Paper Number: 156382

156382 - Development and Demonstration of a Low Cost Optical Concentrator 

Abstract: 

Economical clean energy production and storage technologies enable a path to the reduction of reliance on fossil fuels. While solar photovoltaic (PV) and wind energy are viable options for variable renewable energy (VRE), wind and PV on their own are not well suited for baseload power production and require additional hardware for energy storage. Energy storage for VRE technologies currently relies on short term battery storage or additional equipment such as a heat pump and heat engine for long duration storage. Concentrating Solar Power (CSP) provides a pathway for better energy storage capabilities with minimal changes to the overall plant design. Integration of energy storage for CSP systems can be done with additional and thermal media with minimal alterations to the system hardware or operating characteristics. Long duration storage additionally enables the system to be utilized for more baseload capacity, even during times of low solar irradiance.

While CSP offers a promising avenue for clean energy production and storage, the technology does not exist without drawbacks. One major factor that pushes PV to be more widely used than CSP is the Levelized Cost of Energy (LCOE).
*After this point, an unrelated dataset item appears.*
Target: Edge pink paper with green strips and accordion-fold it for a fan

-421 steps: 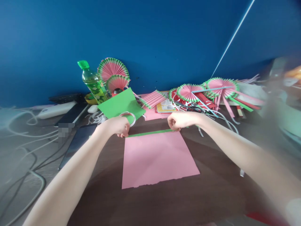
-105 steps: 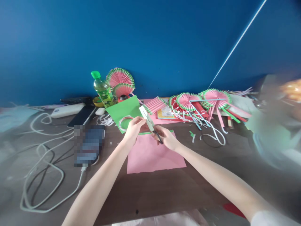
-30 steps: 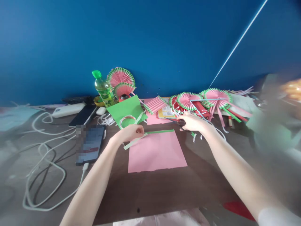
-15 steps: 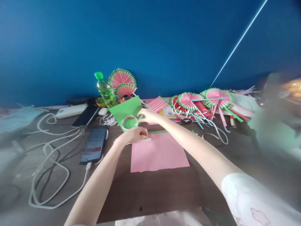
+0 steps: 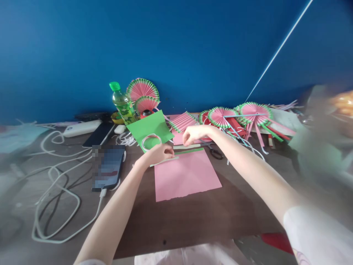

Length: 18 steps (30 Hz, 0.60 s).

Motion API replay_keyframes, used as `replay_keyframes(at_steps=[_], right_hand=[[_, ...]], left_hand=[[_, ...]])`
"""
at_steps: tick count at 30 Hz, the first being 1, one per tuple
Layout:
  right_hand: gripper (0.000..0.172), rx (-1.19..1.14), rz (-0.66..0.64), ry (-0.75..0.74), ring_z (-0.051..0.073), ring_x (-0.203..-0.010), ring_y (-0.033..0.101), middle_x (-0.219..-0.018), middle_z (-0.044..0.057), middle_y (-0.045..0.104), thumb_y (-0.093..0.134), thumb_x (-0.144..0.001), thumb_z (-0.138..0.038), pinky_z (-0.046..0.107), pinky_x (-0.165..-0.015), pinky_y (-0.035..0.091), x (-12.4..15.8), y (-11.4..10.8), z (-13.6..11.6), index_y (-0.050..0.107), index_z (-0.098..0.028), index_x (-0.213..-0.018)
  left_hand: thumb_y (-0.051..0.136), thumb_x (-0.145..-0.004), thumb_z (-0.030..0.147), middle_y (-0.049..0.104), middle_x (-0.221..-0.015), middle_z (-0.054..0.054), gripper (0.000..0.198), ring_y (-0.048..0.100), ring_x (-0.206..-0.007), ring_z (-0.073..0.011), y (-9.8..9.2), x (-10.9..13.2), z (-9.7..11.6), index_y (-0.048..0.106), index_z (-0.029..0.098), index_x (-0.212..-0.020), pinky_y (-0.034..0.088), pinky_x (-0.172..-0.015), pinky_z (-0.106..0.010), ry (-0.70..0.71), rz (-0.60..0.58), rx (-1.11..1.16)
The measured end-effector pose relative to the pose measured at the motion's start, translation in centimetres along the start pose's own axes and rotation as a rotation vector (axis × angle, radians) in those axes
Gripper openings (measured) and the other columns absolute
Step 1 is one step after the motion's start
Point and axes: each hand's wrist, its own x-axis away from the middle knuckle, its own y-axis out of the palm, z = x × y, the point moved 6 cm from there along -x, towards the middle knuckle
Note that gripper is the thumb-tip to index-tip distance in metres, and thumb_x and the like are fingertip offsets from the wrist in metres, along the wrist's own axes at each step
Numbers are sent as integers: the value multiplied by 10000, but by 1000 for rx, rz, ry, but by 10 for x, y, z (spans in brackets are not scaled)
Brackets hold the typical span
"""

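My left hand [image 5: 161, 154] is closed on a thin white strip [image 5: 165, 161] that lies over the top left edge of a pink sheet [image 5: 186, 176]. The sheet has a green band along its far edge. My right hand [image 5: 193, 134] is above that far edge with its fingers curled together; what they hold, if anything, is too small to make out. Another pale strip [image 5: 186, 146] lies below it. A roll of tape [image 5: 151, 142] rests on a green sheet [image 5: 162, 127] behind my left hand.
Pleated pink-green fans [image 5: 220, 117] lie at the back right, others [image 5: 142, 90] lean on the wall beside a bottle [image 5: 122, 105]. Scissors [image 5: 216, 153] are right of the sheet. A phone [image 5: 110, 169] and white cables [image 5: 78, 198] are on the left.
My right hand has moved right, away from the tape roll and green sheet, to over the pink sheet's far edge. The pale strip and scissors now show. My left hand has barely moved.
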Motion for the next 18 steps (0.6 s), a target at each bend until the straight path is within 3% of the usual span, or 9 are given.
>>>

The LCOE for large scale, more than 100 MW, PV is around 0.03 US$/kWh which is contrasted by the 0.06US$/kWh for CSP. Other VREs such as wind also have a lower LCOE than CSP at around 0.04 US$/kWh. The first step in reducing the LCOE of CSP is to decrease the upfront capital costs of the system. To do this, the team at Southwest Research Institute and Idealab have developed a novel design that utilizes low-cost building materials as the base for the optical systems with the target of reducing the cost to below $50/m². This paper outlines the development, fabrication, and demonstration of a concrete assembly that could be used as the base for each of the optical concentrators in a CSP array. The design features two concrete pieces, a base and central carrier, that are separated by polymer balls. This allows the two concrete parts to act as a slew bearing and track the azimuth angle, while an additional top metalic plate tracks the zenith angle of the sun. The use of low-cost materials such as concrete, recycled and virgin polymers, and aluminum as well as low cost manufacturing techniques minimizes the total cost of each optical system. With further development of the system, and economies of scale, the cost per unit area is on track to competing with current VRE technologies.

Presenting Author: Joshua Just Southwest Research Institute

Presenting Author Biography: Joshua Just is a Research Engineer in the Machinery Department at Southwest Research Institute in San Antonio, TX. Mr. Just holds a B.S. in Mechanical Engineering from Texas A&M University. During his time in the Rotating Machinery Development section, Mr. Just has worked on the design and development of rotating machinery components and their systems, commissioning of rotating equipment and their peripherals, and testing of mechanical systems. Mr. Just’s areas of focus have included rotordynamic analyses, high speed balancing, mechanical component design, modal analysis, and flow loop design.